◆ **WHAT YOU WILL DO**
The lines below, all of them, should be returned exactly as they appear.

◆ **SUPPLIED DATA**
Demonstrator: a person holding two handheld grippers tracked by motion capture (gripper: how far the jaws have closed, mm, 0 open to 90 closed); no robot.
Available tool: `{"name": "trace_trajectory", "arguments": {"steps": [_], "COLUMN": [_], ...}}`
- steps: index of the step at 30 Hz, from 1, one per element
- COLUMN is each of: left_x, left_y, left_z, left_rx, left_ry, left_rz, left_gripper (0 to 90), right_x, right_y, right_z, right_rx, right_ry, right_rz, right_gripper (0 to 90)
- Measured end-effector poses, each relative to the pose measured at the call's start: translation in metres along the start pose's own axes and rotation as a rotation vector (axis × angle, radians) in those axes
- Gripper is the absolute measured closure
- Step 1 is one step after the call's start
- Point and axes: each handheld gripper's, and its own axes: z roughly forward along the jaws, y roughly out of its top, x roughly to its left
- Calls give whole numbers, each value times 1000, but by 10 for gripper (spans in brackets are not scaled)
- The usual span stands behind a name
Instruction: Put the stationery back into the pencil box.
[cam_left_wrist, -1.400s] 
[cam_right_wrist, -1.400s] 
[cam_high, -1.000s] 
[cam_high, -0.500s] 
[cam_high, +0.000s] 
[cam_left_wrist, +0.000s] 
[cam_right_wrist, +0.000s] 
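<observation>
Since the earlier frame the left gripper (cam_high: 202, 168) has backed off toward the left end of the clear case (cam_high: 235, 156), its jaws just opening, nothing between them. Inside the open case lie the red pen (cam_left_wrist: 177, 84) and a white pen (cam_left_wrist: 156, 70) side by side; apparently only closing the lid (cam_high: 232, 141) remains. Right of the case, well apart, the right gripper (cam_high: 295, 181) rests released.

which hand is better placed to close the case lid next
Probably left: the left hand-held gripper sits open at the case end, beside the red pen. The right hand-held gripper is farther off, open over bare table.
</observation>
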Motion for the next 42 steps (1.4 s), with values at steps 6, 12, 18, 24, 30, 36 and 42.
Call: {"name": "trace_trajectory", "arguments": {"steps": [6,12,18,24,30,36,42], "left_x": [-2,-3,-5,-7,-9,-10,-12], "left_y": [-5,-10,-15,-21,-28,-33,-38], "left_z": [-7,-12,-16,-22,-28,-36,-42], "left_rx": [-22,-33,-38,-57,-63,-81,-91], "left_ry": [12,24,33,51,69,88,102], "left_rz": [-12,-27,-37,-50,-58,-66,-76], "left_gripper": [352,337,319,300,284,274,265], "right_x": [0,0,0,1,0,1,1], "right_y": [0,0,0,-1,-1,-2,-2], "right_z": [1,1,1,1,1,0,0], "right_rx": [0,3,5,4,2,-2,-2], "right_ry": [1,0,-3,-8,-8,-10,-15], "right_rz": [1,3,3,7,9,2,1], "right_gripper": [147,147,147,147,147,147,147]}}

◆ **RESULT OF THE EXERCISE**
Demonstrator: a person holding two handheld grippers tracked by motion capture (gripper: how far the jaws have closed, mm, 0 open to 90 closed); no robot.
Available tool: `{"name": "trace_trajectory", "arguments": {"steps": [_], "COLUMN": [_], ...}}`
- steps: index of the step at 30 Hz, from 1, one per element
- COLUMN is each of: left_x, left_y, left_z, left_rx, left_ry, left_rz, left_gripper (0 to 90), right_x, right_y, right_z, right_rx, right_ry, right_rz, right_gripper (0 to 90)
- Measured end-effector poses, each relative to the pose measured at the call's start: translation in metres along the start pose's own axes and rotation as a rotation vector (axis × angle, radians) in those axes
- Gripper is the absolute measured closure
- Step 1 is one step after the call's start
- Point and axes: each handheld gripper's, and its own axes: z roughly forward along the jaws, y roughly out of its top, x roughly to its left
- Calls give whole numbers, each value times 1000, but by 10 for gripper (spans in brackets are not scaled)
- The usual span stands behind a name
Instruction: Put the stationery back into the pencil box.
[cam_left_wrist, -1.400s] 
[cam_right_wrist, -1.400s] 
[cam_high, -1.000s] 
[cam_high, -0.500s] 
[cam_high, +0.000s] 
[cam_left_wrist, +0.000s] 
[cam_right_wrist, +0.000s] 
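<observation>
Since the earlier frame the left gripper (cam_high: 202, 168) has backed off toward the left end of the clear case (cam_high: 235, 156), its jaws just opening, nothing between them. Inside the open case lie the red pen (cam_left_wrist: 177, 84) and a white pen (cam_left_wrist: 156, 70) side by side; apparently only closing the lid (cam_high: 232, 141) remains. Right of the case, well apart, the right gripper (cam_high: 295, 181) rests released.

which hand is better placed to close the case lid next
Probably left: the left hand-held gripper sits open at the case end, beside the red pen. The right hand-held gripper is farther off, open over bare table.
</observation>
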Motion for the next 42 steps (1.4 s), with values at steps 6, 12, 18, 24, 30, 36 and 42.
Call: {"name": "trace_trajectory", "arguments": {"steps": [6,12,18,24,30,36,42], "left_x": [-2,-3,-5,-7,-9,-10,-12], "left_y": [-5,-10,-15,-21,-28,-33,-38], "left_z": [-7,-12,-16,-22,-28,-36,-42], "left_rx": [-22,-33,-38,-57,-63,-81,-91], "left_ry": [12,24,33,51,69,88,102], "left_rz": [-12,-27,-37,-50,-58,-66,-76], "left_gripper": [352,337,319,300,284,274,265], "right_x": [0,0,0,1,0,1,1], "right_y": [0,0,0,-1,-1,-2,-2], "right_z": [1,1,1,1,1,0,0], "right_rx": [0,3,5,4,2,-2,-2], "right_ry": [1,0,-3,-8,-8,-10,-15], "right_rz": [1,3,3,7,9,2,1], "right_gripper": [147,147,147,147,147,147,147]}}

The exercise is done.